My colleagues at MusicTank are putting on an event next Wednesday (3/10/07) called ‘Music’s New Conundrum: Too Much Choice?’. MusicTank, if you haven’t come across it before, is a knowledge-sharing network for the music industry, in much the same way that my own outfit, NMK, is a knowledge-sharing network for the digital industry. I sit opposite the site director, Jonathan Robinson, and it’s weird yet obvious the extent to which our worlds are becoming converged. The music guys are adopting or scared of or curious about digital — in each case, it’s a constant obsession. On the other hand, the digital world is trying its hardest to attract mass markets, their Kubla Khan.
‘Too Much Choice’ is about the ways in which the democracy of the Net might be making it harder to find quality new acts. Forget about whatever you’ve heard about the likes of the Arctic Monkeys, Lili Allen and Sandi Thom achieving fame through an organic word-of-mouth movement in social networks. They were all PR campaigns conducted after those artists had already signed a record deal. The reality is 420,000 rock acts and 400,000 hip hop acts available via MySpace alone, with only their friends’ count as a guide to their quality. How are you going to find the best new music?
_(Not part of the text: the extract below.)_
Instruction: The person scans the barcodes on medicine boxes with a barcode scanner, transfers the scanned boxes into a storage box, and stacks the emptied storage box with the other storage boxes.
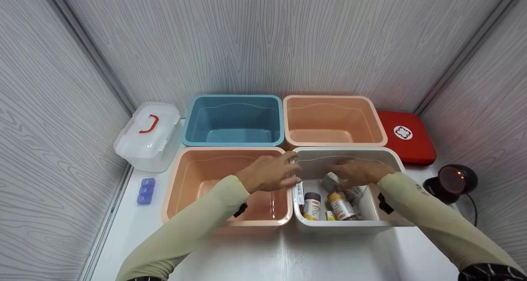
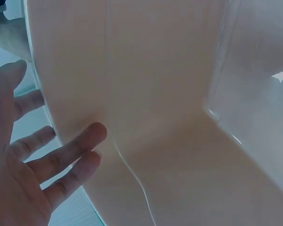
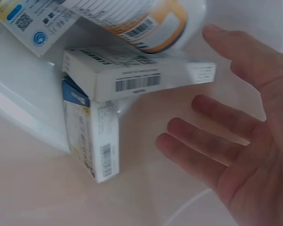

Jonathan’s a pretty connected guy and he’s signed up industry veteran Tom Robinson (war baby, glad to be gay, 2–4-6–8 motorway) to deliver a keynote presentation and then he’s got a panel discussion with some real luminaries from across the industry:
Paul Brown
European Managing Director, Pandora Media
Richard Fero
Insight Manager, Emap
David Jennings
Director, DJ Alchemi Ltd and author, “Net, Blogs & Rock ‘n’ Roll”
Andrew Keen
Journalist and author, “The Cult Of The Amateur”
Charlie Rapino
Producer, Remixer and A&R, Universal
Do please come along. I can’t promise fireworks, but I’m hoping for some.
My own take on the topic is that, for me, there have always been more good bands that I want to find out more about than there is time to listen to music. That the music press & radio is, and has always been corrupt, and have promoted poor acts in relation to their advertising spend and industry contacts. Popular web 2.0 engines like Pandora (be interested to find out if a UK service is on the cards again) and Last.fm are just desserts for those guys — they do a great job of finding me new stuff that I like. Word-of-mouth has always worked best when it comes to investigating new acts and that the aforesaid services do a great job of automating that. That Fake Steve Jobs nailed why the traditional music guys are probably screwed in the digital world back in July.
That said, most of my new music influence actually comes via old media viz. Uncut magazine and especially its cover disc. Is that heresy, hypocrisy or just a data point about attention economics?